- **PROBLEM DETAILS**: In the records below, find the line that contains "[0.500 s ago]" and the line that contains "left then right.", then retype exactly those two lines and every line between them.

- **PROVIDED RECORDS**:
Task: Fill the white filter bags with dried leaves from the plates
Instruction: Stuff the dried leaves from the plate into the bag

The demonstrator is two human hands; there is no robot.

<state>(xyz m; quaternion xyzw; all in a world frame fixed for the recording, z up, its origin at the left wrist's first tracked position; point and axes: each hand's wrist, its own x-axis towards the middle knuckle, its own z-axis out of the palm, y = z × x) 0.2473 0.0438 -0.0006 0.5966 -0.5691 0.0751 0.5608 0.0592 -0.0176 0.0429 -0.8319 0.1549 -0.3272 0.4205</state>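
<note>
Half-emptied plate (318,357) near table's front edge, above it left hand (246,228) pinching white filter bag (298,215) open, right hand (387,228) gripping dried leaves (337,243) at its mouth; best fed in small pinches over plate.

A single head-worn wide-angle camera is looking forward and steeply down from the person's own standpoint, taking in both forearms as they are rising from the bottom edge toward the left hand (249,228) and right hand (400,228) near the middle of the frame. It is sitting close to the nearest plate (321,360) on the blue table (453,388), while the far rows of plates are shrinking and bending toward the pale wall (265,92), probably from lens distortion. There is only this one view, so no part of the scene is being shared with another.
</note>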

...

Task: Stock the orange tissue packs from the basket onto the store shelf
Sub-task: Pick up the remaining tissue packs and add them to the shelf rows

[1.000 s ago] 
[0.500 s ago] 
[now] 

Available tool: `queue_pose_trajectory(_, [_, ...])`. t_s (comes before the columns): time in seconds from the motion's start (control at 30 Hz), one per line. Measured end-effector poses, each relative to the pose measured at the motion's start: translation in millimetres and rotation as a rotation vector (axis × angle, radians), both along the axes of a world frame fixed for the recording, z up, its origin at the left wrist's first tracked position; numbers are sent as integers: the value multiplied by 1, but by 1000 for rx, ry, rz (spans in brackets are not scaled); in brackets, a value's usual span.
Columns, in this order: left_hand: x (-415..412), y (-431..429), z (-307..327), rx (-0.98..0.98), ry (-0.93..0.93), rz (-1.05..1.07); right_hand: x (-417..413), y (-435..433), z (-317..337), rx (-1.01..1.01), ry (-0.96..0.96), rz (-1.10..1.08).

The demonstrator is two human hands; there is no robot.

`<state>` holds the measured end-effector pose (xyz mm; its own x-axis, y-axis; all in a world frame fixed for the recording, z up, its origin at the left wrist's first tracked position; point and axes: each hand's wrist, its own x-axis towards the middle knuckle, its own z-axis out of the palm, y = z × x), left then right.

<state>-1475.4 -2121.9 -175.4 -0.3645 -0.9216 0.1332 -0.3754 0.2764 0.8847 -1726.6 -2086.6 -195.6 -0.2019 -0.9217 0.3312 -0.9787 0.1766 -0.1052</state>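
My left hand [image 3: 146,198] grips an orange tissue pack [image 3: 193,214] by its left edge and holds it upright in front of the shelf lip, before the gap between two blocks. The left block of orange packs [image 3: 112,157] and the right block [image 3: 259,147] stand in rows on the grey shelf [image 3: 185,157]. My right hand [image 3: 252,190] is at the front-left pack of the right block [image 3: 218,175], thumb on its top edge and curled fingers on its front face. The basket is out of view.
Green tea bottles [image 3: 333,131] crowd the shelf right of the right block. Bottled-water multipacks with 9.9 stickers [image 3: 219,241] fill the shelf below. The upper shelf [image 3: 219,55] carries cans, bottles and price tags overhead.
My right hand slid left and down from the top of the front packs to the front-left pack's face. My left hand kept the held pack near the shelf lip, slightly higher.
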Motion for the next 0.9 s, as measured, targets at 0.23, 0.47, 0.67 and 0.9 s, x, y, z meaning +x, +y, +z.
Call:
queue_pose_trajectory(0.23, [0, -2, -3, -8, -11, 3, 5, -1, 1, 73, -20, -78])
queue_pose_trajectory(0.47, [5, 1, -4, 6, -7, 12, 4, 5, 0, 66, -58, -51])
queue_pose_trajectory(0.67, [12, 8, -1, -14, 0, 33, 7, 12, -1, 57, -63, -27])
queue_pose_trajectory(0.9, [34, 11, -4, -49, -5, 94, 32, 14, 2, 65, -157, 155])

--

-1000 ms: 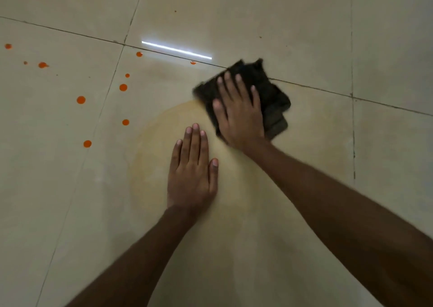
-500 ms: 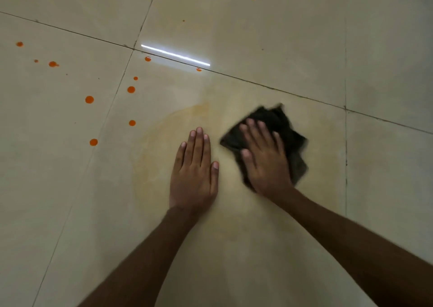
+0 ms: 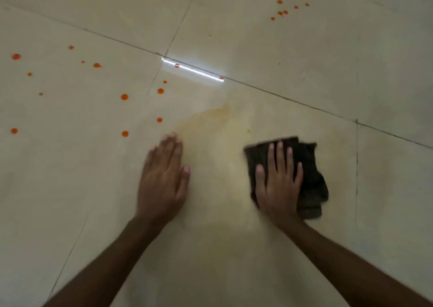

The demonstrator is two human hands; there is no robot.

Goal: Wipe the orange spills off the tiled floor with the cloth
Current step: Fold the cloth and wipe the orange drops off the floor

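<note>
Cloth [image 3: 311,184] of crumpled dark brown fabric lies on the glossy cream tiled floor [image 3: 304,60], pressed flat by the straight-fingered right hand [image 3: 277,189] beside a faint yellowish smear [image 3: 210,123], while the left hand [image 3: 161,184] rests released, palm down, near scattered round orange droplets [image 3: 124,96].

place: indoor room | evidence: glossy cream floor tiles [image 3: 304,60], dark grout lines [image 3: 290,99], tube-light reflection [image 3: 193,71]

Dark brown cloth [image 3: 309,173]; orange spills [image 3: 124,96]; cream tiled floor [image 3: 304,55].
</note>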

- **RESULT**:
[0.500 s ago] 
[now] 

Available tool: `queue_pose_trajectory(_, [_, ...])`. t_s (comes before the columns): time in seconds from the motion's start (control at 30 Hz), one per line. Measured end-effector poses, each relative to the pose measured at the motion's start: translation in millimetres and rotation as a rotation vector (axis × angle, radians), both along the axes of a world frame fixed for the recording, z up, its origin at the left wrist's first tracked position; numbers are sent as integers: the value multiplied by 1, but by 1000 for rx, ry, rz (spans in brackets are not scaled); in brackets, a value's usual span.
Columns, in this order: left_hand: x (-415..412), y (-431..429), z (-307..327), rx (-0.98..0.98), ry (-0.93..0.93), rz (-1.05..1.07); right_hand: x (-417..413), y (-435..433), z (-317..337), rx (-1.01..1.01), ry (-0.96..0.96), rz (-1.10..1.08).

The demonstrator is two human hands; there is no robot.

`<state>` holds the measured end-effector pose (xyz mm; its own x-axis, y-axis; all in a world frame fixed for the recording, z up, its origin at the left wrist's first tracked position; point and axes: each hand's wrist, its own x-axis towards the middle knuckle, its own z-axis out of the palm, y = z × x), left then right.

The output as shown is complete.